Here's some more food for thought:
You cannot bring about prosperity by discouraging thrift.
You cannot strengthen the weak by weakening the strong.
You cannot help the wage earner by pulling down the wage payer.
You cannot further the brotherhood of man by encouraging class hatred.
You cannot help the poor by destroying the rich.
You cannot keep out of trouble by spending more than you earn.
You cannot build character and courage by taking away man's initiative and independence.
You cannot help men permanently by doing for them what they could and should do for themselves.
Abraham Lincoln
Posted by: Paul Oates | 22 May 2016 at 01:04 PM
All because we have a bunch of crooks running the government.
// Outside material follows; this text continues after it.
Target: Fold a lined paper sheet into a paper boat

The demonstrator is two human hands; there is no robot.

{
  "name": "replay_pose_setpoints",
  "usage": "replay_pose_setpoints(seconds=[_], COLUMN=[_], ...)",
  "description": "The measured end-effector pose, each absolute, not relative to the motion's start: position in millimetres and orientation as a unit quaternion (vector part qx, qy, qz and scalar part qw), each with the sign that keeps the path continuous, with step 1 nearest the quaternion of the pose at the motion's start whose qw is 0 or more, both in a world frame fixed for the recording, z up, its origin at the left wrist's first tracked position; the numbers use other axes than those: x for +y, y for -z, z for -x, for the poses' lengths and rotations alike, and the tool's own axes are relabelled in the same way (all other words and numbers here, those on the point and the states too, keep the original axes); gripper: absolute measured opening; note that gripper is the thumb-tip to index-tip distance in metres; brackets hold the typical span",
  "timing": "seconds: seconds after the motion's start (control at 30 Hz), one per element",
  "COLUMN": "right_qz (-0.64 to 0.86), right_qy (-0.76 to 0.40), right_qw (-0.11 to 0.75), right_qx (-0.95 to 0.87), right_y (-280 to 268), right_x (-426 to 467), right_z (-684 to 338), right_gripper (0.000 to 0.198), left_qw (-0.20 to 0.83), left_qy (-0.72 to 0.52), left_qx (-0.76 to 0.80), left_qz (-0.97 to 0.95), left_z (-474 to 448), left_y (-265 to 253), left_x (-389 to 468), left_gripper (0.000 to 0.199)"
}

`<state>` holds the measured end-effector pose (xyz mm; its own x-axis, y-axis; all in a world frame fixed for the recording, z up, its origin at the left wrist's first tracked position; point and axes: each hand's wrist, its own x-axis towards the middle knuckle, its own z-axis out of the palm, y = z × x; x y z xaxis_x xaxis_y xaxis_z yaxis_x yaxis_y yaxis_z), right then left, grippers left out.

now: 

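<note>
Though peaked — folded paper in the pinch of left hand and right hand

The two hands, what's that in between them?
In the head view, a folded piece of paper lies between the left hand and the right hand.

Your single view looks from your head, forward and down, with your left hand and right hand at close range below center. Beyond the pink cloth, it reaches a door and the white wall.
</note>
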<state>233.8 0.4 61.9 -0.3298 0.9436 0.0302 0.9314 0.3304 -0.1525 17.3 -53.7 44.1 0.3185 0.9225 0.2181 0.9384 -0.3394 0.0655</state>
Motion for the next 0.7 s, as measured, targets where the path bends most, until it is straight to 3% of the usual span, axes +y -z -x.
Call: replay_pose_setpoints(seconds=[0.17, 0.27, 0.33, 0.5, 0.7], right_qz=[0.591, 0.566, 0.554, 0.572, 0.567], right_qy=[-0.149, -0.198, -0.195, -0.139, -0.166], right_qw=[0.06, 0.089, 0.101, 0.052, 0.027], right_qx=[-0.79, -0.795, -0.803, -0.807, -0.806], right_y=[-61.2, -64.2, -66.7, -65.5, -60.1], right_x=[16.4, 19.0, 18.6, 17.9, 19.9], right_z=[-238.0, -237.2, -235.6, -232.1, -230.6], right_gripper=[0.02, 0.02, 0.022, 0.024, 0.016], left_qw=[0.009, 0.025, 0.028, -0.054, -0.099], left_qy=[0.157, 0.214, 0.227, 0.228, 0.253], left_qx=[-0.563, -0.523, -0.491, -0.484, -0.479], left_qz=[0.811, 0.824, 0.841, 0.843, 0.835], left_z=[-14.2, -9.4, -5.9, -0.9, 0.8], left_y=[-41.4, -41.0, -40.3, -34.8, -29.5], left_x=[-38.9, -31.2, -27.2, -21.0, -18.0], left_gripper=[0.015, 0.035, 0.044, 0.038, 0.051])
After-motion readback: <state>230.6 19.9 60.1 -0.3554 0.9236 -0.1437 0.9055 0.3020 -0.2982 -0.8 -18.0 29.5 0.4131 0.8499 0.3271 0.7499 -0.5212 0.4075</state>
Posted by: Marcus Mapen | 22 May 2016 at 10:57 AM
‘… the last three years combined have produced by far the largest fiscal deficits in PNG’s history.’ Paul Flanagan
History abounds in examples where governments can do what ordinary people would be convicted and sent to gaol for doing. Yet no one is really sure about what is happening since these actions have necessitated a whole new vocabulary that is used to confuse and obfuscate what is actually happening.
In simple terms, when someone spends more that they have 9say a bank overdraft or loan) they are brought to account and have to pay it back with usually a penalty or interest. Banks are at the moment tightening their loan requirements since they have been gently reminded that they and their more shadier cousins, the investment industry, actually caused the recent Global Financial Crisis (read GFC), by lending money to borrowers that never had a snowflake’s chance in hell of paying back.
This new found frugal intent merely underlines the fact that most of those who were guilty of losing their investor's life savings are still operating with government immunity since it was the governments who allowed this situation to happen in the first place.
In a desperate attempt to divert perceived responsibility, banks and lending institutions were absolved by their governments of the majority of responsibility by two main practices;
1. Insinuating the old expression ‘Caveat Emptor’ or buyer beware should have applied to those who did their dough, and
2. A whole new string of invented expressions that allowed those in government to claim that they were handling the crisis effectively.
‘Quantative Easing’ is an expression that is bandied around but what does this actually mean? Printing more paper money that clearly devalues those funds investors depend on for income and consumers have to spend. All that happens is a devalued currency and more wage claims to try and replace the incomes of those who find their pay doesn’t go as far as it did not long ago. One is reminded of the old expression of a dog chasing its tail.
‘Fiscal Deficits’ are something dreamed up to cover the actual action by a government to spend more that it has or possibly can obtain from expected revenue sources. Imagine anyone else practicing this concept for any length of time? If you or I spent more that we could ever earn over our lifetimes we’d be called a crook.
So how come governments get away with it? Well that’s because we don’t seem to be able to hold either our governments or the politicians who form our governments responsible.
Given that any accountability only seems to be a possibility at election times every few years and people have very short memories, it seems we only get ‘the best politicians and governments money can buy’.